Mais quand cela a été au tour de Me Marina Roig, l'avocate de Jordi Cuixart, de l'interroger, le capitaine, matricule C57393, et son récit se sont peu à peu désagrégés comme le ferait un morceau de sucre. Me Roig a mené un véritable interrogatoire d'anthologie. Elle a démarré par une série de questions qui ont de nouveau mis en lumière les excès et les irrégularités des perquisitions et des détentions du 20 septembre. Marchena l'a mise en garde l'enjoignant à ne pas insister, mais cela avait été dit et tout le monde en avait pris bonne note. Elle a poursuivi par une kyrielle de questions très concrètes et brèves, portant sur des faits eux aussi concrets dont elle connaissait déjà les réponses, réponses faciles à deviner (cliquer sur ce lien pour suivre l'interrogatoire complet : video). Quelques exemples de ses premières questions :

– Vous souvenez-vous si des Mossos d'Esquadra du service de la Protection sont arrivés vers 18 heures ou 19 heures ?
– Je ne m'en souviens pas.
– Vous souvenez-vous si l'inspecteur des Mossos vous a proposé d'aller se rendre compte sur place de l'état des véhicules de la Guàrdia civil pour, après, vous en informer ?
– Ben... Heu... a un moment, dans l'après-midi, peut-être bien. Mais vraiment, je ne m'en souviens pas clairement.
– Vous rappelez-vous si cette vérification avait été faite à 11 heures du matin ?
– Non. Peut-être qu'à ce moment-là je n'y étais pas.
– Vous souvenez-vous si, dans le vestibule d'entrée, à 11 heures du matin, un employé du ministère vous a proposé son aide en cas de besoin ?
– Si nous avions besoin de quelque chose ? Nous devions emmener les détenus, mais en dehors de cela...
– Avez-vous parlé avec la responsable du protocole ?
– Je ne m'en souviens pas.
– Une grande jeune femme, avec une queue de cheval et des lunettes ?
– Je ne m'en souviens pas.
– Vous n'avez parlé qu'une seule fois avec Jordi Cuixart, à 21h30. Pendant combien de temps ?
– Je ne sais pas. Euh... Ce n'était pas une conversation très longue. Moins d'une heure... mais je ne sais pas.
– Vous souvenez-vous, quand vous avez parlé tous les deux, s'il vous a dit qu'ils allaient disperser le rassemblement ?
– Euh... Je ne m'en souviens pas. Je ne me souviens pas non plus qu'ils l'aient dispersé. Non, je ne m'en souviens pas.
– Pendant la nuit, y a-t-il eu des moments où le vestibule était vide ?
– Je ne m'en souviens pas. Peut-être. Je ne m'en souviens pas.

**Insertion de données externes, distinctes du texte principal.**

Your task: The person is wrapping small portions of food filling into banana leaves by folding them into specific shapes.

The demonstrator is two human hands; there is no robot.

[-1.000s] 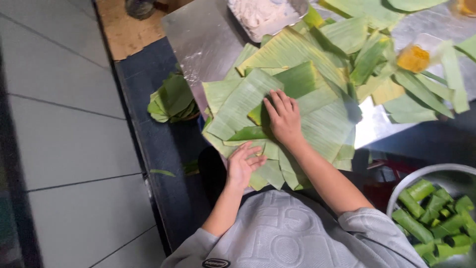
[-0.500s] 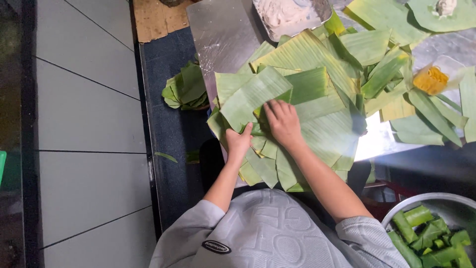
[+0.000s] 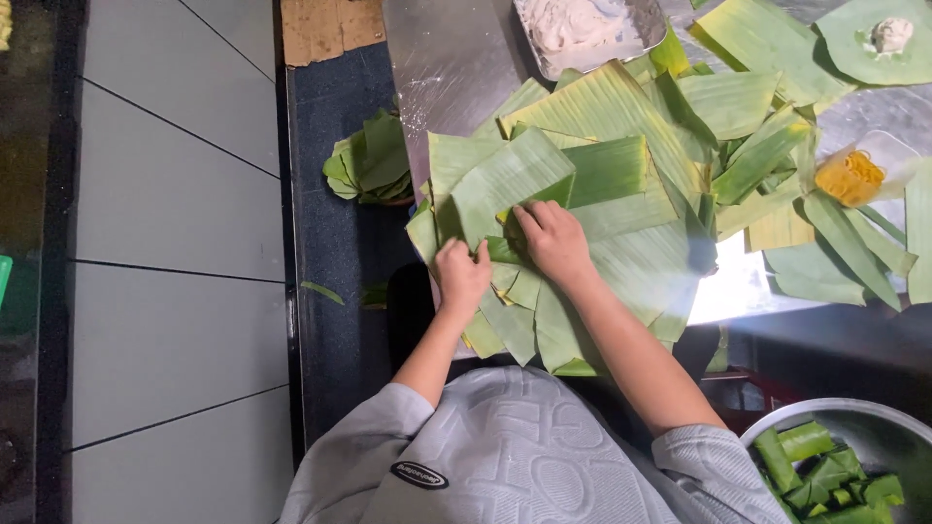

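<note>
— What's that they're working on?
— A steel table (image 3: 447,68). Banana leaves (image 3: 621,184) heaped across it, a tray of white dough (image 3: 582,29) at the far edge, a yellow filling tub (image 3: 854,175) beside them.

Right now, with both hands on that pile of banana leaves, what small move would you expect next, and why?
Probably lifting the raised leaf piece free of the leaf pile. The left hand grips its lower edge and it already curls up off the stack, while the right hand presses flat on the leaves beside it, as if holding them down.
</note>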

C'est à cet instant précis que, dans un mouvement de tête, le procureur Zaragoza se mord violemment l'ongle le tordant sur lui-même comme pour l'enrouler. Il échange quelques mots avec le procureur Moreno : il voit bien que l'interrogatoire ne se passe pas bien. Et, effectivement, Marchena finit par l'interrompre, prévenant le témoin que ses réponses devaient être aussi précises et concrètes que celles qu'il avait faites au procureur. A la reprise de l'interrogatoire, le petit morceau de sucre a fini de se dissoudre au moment où Me Roig a demandé au témoin s'il savait ce que Jordi Cuixart et Jordi Sànchez avaient dit du haut du véhicule de la Guàrdia civil (ils avaient déjà demandé la dispersion du rassemblement) : « Je ne m'en souviens pas ». Et quand l'avocate lui a demandé s'il savait ce que les deux accusés avaient dit, peu avant, depuis la scène qui avait été installée (ils avaient demandé la dispersion) : « Je ne m'en souviens pas », a-t-il répondu.

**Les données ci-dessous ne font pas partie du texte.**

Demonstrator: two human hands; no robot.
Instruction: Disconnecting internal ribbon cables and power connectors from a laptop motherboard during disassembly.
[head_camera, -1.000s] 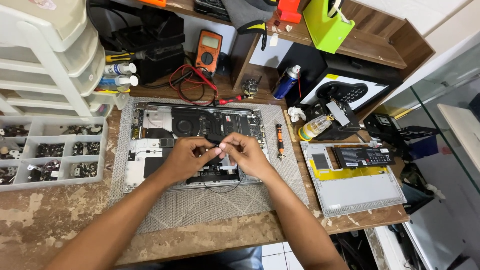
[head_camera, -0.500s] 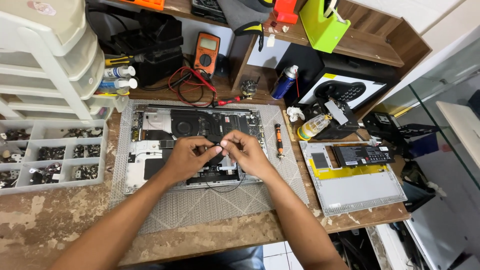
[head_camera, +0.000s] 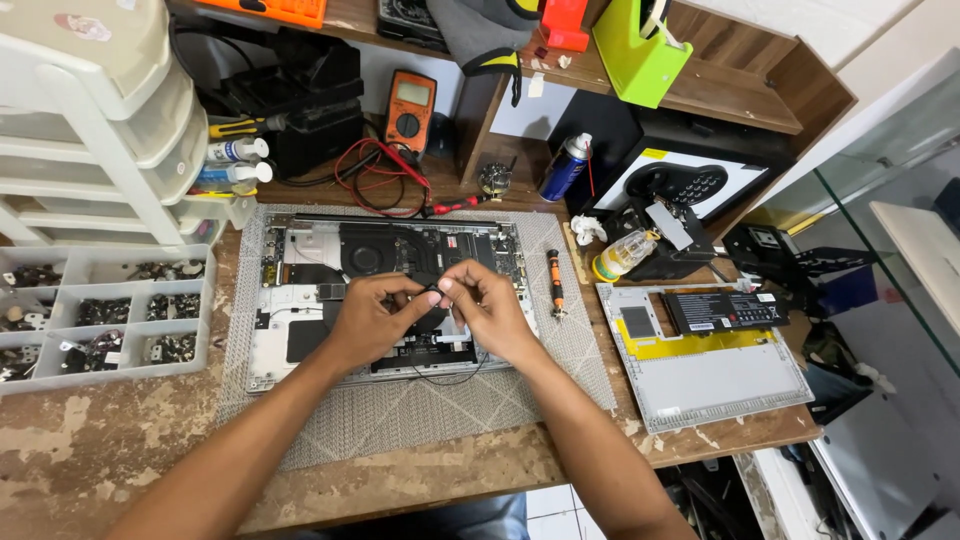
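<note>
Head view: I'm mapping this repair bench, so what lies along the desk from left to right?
Parts tray → opened laptop → left hand → right hand → orange-black screwdriver → removed bottom cover.

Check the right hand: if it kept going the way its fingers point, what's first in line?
The right hand points left, so it would meet the left hand first; their fingertips look nearly touching around a small dark part.

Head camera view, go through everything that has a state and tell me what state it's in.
laptop: bottom cover off, insides exposed
bottom cover: removed, lying inside-up
battery: out, resting on bottom cover
left hand: pinching a small black part
right hand: pinching the same part
screwdriver: lying unused on mat
</note>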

Me Pina défie le président Marchena
Témoignage totalement désamorcé et, à n'en pas douter, le président et les magistrats en ont été pleinement conscients : ce témoignage tapageur n'a rien démontré. Cependant, celui du chef de la sécurité, responsable du dispositif du 20-S, entendu cet après midi, a été, lui, plus convaincant, le témoin semblant plus sûr de lui et faisant montre d'une éloquence qu'on ne lui connaissait pas. Me Pina l'a fait remarquer. Le lieutenant-colonel a dit que les deux agents de la Guàrdia civil qui s'étaient relayés devant la porte du ministère de l'Economie n'avaient cessé de recevoir des menaces : « ils ont été humiliés, insultés, des manifestants leur ont jeté des bouteilles, leur ont fait avec le pouce le geste de leur couper le cou, leur disant qu'ils passeraient la nuit ici... ». Me Pina a cependant voulu que le témoin explique au tribunal pourquoi celui-ci semblait se souvenir aujourd'hui de faits qu'il avait totalement oublié de mentionner lors de sa déclaration du 16 octobre. Mais Marchena ne l'a pas permis : de nouveau le président du tribunal évite qu'un document contradictoire puisse mettre en cause la véracité et la crédibilité d'un témoignage.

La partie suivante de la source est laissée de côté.